- THE PROBLEM -
Down to the final line, write out the material beneath exactly, without pictures.
━━ DATA SHOWN ━━
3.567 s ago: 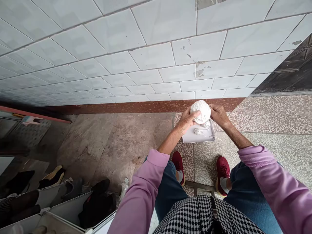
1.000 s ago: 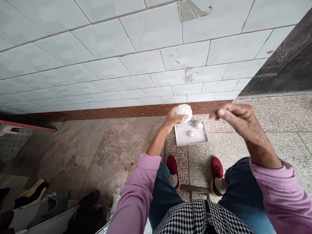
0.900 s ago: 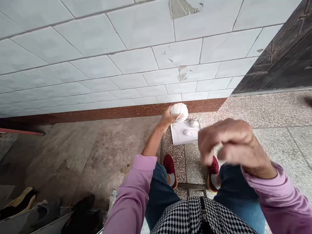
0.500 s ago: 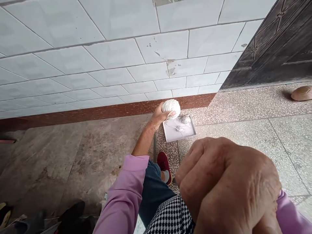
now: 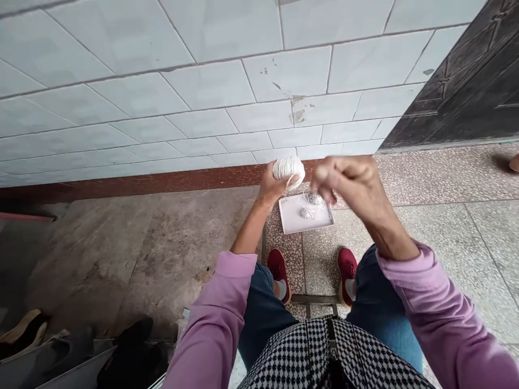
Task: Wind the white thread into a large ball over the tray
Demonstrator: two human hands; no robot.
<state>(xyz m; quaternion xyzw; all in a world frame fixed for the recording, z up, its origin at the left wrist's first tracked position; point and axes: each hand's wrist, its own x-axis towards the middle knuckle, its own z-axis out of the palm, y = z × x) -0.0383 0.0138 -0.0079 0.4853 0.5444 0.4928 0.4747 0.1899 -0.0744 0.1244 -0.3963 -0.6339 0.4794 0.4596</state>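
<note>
A ball of white yarn (image 5: 288,170) is in my left hand (image 5: 272,183), whose fingers and thumb wrap around its left and lower side. Just to its right is my right hand (image 5: 352,183), closed with fingers curled in and smeared by motion. Whatever it pinches, if anything, cannot be made out. Beneath both hands a shallow white tray (image 5: 290,219) lies on the floor. Inside are two smaller whitish balls, one nearer (image 5: 308,213) and one farther back (image 5: 315,198), with loose thin strands around them. My right hand partly covers the tray's far right corner.
A white tiled wall (image 5: 194,129) with a brown base strip stands in front. At the right is a dark door (image 5: 466,92). My red shoes (image 5: 278,267) are on the speckled floor near the tray. Several shoes (image 5: 73,346) sit at lower left.
My right hand has moved from close before the camera, low on the right, forward to beside the yarn ball. My left hand still holds the ball. The view has shifted slightly.
</note>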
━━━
- TASK SOLUTION -
3.567 s ago: 
1.000 s ago: 
0.900 s ago: 
0.500 s ago: 
now: 
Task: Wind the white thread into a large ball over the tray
Demonstrator: two human hands; no robot.
<state>(xyz m; quaternion xyzw; all in a world frame fixed for the recording, z up, its origin at the left wrist's first tracked position; point and axes: each hand's wrist, its own x-axis towards the middle knuckle, its own z-axis out of the palm, y = z × x) -0.0383 0.0138 -0.0079 0.4853 0.5444 0.4928 0.4747 0.1899 -0.0744 0.1244 -0.3963 -0.6339 0.4794 0.4596</state>
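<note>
A ball of white yarn (image 5: 288,170) is in my left hand (image 5: 272,183), whose fingers and thumb wrap around its left and lower side. Just to its right is my right hand (image 5: 352,183), closed with fingers curled in and smeared by motion. Whatever it pinches, if anything, cannot be made out. Beneath both hands a shallow white tray (image 5: 290,219) lies on the floor. Inside are two smaller whitish balls, one nearer (image 5: 308,213) and one farther back (image 5: 315,198), with loose thin strands around them. My right hand partly covers the tray's far right corner.
A white tiled wall (image 5: 194,129) with a brown base strip stands in front. At the right is a dark door (image 5: 466,92). My red shoes (image 5: 278,267) are on the speckled floor near the tray. Several shoes (image 5: 73,346) sit at lower left.
My right hand has moved from close before the camera, low on the right, forward to beside the yarn ball. My left hand still holds the ball. The view has shifted slightly.
</note>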

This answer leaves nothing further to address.